EXERCISE DETAILS
For the records below, work out the number of lines holding "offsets" and reply with only that.

PROVIDED RECORDS START

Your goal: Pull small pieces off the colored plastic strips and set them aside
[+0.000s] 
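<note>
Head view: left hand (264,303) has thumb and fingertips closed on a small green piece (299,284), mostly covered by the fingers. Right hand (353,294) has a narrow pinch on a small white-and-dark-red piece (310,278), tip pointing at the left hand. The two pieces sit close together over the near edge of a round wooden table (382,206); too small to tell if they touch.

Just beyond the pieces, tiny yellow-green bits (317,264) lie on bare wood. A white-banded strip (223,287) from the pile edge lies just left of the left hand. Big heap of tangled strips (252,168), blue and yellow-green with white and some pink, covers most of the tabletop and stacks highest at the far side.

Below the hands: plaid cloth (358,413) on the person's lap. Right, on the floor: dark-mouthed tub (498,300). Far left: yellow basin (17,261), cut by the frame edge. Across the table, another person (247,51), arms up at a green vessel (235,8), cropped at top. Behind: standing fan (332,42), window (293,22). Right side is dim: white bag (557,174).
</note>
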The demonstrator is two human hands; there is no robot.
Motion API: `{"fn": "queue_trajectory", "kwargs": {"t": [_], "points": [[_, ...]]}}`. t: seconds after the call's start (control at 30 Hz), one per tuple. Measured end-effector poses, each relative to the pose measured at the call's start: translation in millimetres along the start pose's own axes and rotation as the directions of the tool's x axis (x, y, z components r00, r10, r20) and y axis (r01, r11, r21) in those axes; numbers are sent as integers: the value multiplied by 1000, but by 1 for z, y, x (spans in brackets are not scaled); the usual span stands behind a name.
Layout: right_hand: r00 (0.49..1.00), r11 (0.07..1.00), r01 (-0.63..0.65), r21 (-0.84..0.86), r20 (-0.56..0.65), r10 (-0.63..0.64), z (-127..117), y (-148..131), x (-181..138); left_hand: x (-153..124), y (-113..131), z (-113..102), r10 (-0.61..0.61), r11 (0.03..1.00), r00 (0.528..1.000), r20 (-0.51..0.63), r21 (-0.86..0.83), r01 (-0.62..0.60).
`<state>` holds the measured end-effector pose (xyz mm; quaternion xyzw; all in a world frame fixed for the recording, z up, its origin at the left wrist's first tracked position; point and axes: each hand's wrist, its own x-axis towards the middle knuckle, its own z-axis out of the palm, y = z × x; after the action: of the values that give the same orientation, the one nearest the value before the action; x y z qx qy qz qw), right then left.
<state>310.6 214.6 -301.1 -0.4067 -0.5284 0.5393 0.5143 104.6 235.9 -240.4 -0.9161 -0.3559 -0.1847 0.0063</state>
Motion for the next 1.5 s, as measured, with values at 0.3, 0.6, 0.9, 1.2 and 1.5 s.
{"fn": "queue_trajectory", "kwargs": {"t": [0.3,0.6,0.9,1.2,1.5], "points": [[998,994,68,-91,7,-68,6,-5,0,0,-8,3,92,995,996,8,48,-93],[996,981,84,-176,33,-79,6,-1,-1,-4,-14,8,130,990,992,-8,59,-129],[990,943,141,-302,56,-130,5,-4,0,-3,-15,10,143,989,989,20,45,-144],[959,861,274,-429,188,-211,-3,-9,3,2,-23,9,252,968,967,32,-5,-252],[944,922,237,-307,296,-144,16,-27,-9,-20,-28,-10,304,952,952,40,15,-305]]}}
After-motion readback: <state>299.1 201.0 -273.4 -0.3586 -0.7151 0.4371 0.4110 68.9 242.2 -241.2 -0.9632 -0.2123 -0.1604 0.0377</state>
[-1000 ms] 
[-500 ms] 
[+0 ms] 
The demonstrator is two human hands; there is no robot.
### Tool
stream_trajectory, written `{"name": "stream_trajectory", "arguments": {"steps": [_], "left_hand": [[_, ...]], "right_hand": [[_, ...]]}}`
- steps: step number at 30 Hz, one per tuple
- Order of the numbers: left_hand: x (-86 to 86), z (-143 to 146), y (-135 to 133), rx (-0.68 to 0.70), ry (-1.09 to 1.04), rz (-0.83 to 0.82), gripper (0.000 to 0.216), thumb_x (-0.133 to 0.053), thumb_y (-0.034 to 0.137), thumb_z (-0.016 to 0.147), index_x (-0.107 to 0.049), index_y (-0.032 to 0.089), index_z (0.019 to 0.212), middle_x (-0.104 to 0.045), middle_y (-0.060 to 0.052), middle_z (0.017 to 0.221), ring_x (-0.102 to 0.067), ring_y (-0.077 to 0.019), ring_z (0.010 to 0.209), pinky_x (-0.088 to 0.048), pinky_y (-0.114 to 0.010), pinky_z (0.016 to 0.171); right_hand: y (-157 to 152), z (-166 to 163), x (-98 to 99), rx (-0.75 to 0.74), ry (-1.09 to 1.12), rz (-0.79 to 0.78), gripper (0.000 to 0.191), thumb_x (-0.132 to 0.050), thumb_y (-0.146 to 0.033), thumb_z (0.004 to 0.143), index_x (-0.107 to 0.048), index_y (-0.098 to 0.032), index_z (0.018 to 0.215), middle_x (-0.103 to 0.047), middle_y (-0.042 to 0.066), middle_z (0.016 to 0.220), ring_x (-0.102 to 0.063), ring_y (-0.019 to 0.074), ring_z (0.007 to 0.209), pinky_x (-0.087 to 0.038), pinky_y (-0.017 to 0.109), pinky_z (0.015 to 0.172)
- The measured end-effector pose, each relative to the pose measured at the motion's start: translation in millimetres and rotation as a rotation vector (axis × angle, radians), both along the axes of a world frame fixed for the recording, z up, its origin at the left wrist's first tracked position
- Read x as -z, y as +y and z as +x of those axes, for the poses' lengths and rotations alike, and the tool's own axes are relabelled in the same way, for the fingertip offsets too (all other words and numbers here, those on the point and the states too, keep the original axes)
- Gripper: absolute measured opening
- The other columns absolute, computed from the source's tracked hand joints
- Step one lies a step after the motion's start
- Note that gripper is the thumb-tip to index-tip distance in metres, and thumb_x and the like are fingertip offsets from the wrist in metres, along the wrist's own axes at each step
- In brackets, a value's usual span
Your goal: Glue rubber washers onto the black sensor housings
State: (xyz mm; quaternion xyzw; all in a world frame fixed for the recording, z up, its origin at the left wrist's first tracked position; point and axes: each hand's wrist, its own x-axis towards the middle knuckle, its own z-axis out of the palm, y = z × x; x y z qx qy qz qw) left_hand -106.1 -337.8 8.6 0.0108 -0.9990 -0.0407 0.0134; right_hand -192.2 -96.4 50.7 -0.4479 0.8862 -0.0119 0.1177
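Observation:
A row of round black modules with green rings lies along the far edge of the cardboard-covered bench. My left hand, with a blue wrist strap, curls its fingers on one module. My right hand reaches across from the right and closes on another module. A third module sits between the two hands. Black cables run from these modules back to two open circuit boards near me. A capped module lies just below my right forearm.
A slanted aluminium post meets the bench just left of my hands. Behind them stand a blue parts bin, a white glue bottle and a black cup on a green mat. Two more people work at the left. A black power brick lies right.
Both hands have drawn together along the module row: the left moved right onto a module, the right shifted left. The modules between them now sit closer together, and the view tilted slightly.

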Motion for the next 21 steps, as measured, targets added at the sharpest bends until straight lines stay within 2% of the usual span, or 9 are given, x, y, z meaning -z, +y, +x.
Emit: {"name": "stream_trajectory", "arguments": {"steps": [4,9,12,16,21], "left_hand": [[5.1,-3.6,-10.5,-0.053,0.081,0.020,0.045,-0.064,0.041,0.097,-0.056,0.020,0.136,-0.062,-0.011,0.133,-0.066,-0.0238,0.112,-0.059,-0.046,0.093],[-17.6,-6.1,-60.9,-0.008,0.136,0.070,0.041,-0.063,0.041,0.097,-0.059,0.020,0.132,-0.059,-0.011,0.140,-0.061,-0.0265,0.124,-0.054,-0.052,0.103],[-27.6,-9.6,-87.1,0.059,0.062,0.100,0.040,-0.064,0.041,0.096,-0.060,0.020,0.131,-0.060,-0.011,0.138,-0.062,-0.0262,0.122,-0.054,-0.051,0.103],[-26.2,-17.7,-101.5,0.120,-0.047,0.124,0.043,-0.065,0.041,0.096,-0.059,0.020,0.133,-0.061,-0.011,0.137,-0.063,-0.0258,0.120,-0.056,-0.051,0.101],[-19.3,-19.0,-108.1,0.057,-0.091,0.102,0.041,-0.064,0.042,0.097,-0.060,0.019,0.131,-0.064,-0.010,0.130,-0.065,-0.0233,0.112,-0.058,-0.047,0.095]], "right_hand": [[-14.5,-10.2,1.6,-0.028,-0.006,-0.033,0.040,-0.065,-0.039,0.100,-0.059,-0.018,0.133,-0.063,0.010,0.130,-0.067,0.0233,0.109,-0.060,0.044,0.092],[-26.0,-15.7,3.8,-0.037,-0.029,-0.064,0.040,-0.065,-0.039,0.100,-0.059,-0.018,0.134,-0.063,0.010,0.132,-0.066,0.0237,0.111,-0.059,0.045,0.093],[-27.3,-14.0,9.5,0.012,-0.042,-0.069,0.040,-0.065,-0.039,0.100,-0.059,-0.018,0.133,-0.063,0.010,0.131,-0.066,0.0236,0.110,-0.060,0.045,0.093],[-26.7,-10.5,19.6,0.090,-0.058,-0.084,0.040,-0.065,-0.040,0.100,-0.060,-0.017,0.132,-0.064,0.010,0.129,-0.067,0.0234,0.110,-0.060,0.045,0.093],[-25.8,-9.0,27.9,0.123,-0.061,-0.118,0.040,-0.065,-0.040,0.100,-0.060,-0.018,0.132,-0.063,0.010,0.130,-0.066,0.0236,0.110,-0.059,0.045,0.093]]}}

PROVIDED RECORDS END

TASK SOLUTION
2